The Real Issue Behind Lebanon's Government Crisis

Jan. 3 (EIRNS)—The leader of the Lebanese opposition movement Hezbollah issued a formal statement on Jan. 2, spelling out how the political stalemate in the country can be resolved. Sheikh Hassan Nasrallah told reporters that Hezbollah insists on having a veto power in any future government. His statement confirms reports received by EIR, that the hold-up in the parliamentary vote for a new Lebanese President is due to the ongoing power-sharing negotiations between the government and the opposition, and is not about the selection of Gen. Michel Suleiman, the recent head of the Lebanese military, as the next President.

An agreement among all rival factions to accept Suleiman as President has been stalled, due to the far more contentious issues of the composition of the next government. Hezbollah and its Christian and Amal allies have insisted for the past year that they be given 11 Cabinet seats in any government, giving them more than one-third of the posts, which assures them veto power over any major policy decision. Under pressure from Washington, the European Union, and Saudi Arabia, according to regional sources, the Lebanese government of Prime Minister Fouad Siniora has refused to meet the Hezbollah demands, resulting in paralysis. In the aftermath of the July 2006 Israeli invasion, Hezbollah's popularity soared among a majority of Lebanese, as the result of the military stalemate, and Hezbollah's ability to retaliate against Israeli targets, which was widely seen throughout the Arab and Muslim world as a serious defeat of Israel. The Bush Administration had been Israel's silent partner in the war, and had hoped that the Israeli bombings and ground incursions would cripple Hezbollah, and remove it as a political factor in Lebanon.

Both the Bush Administration and French President Nicolas Sarkozy have been trying to pressure the Syrian government to get Hezbollah to back down from its power-sharing demands, but the Syrian Foreign Minister yesterday delivered a sharp rebuke to Washington and Paris, refusing to pressure France's Lebanese ally to accept a rotten deal.

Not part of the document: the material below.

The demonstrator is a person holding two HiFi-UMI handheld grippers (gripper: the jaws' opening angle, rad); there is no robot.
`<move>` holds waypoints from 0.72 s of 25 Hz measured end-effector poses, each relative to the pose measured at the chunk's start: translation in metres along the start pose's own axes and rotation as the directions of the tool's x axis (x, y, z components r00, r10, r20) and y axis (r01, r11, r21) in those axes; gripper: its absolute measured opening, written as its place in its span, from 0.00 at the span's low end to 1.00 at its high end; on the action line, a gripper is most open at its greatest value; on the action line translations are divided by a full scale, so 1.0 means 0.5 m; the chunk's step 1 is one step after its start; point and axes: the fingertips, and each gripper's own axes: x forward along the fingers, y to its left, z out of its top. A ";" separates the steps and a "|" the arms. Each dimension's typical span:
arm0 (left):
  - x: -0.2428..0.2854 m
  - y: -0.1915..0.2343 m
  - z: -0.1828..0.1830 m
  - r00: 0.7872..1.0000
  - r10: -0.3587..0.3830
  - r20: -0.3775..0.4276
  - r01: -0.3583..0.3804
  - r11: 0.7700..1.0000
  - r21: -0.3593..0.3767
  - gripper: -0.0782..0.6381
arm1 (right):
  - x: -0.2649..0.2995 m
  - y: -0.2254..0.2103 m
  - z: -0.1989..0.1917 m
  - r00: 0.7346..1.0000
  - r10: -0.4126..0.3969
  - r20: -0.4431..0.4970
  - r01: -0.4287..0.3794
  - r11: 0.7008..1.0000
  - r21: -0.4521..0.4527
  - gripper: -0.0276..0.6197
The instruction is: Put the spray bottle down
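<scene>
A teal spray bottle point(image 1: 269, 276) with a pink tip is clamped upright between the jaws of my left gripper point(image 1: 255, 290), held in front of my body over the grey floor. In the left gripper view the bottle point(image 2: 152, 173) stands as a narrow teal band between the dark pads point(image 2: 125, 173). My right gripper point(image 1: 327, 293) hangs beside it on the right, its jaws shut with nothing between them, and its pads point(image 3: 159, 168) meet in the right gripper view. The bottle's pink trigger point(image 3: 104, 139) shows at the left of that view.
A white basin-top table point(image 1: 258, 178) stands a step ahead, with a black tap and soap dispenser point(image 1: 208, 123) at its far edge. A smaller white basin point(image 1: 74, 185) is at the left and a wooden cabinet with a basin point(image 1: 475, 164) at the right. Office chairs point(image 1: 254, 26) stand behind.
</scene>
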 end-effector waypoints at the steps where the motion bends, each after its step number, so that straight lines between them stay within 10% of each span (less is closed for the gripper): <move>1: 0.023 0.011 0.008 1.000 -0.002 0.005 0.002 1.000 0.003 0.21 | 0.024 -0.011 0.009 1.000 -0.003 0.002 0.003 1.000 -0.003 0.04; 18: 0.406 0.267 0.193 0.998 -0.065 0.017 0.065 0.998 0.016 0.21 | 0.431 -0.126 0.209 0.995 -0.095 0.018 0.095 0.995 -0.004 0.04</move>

France Offers Help to Jordan To Develop Nuclear Energy

Jan. 5 (EIRNS)—French President Nicolas Sarkozy arrived in Jordan on Jan. 4 for a semi-private, two-day visit, and met with King Abdullah II. Israel's Ynet news agency reports that the two discussed the Israeli-Palestinian situation and the Lebanon crisis, as well as France's support for the Jordanian kingdom and assistance in implementing several major economic plans, including nuclear energy. Sarkozy pledged France's assistance in developing Jordan's nuclear energy program for peaceful use.

Sarkozy made a similar promise to Egyptian President Hosni Mubarak last week, during his visit there. "Paris can help Egypt create a nuclear energy program for peaceful use," said Sarkozy, adding that "Egypt is as entitled to make [peaceful] use of nuclear energy as any other country."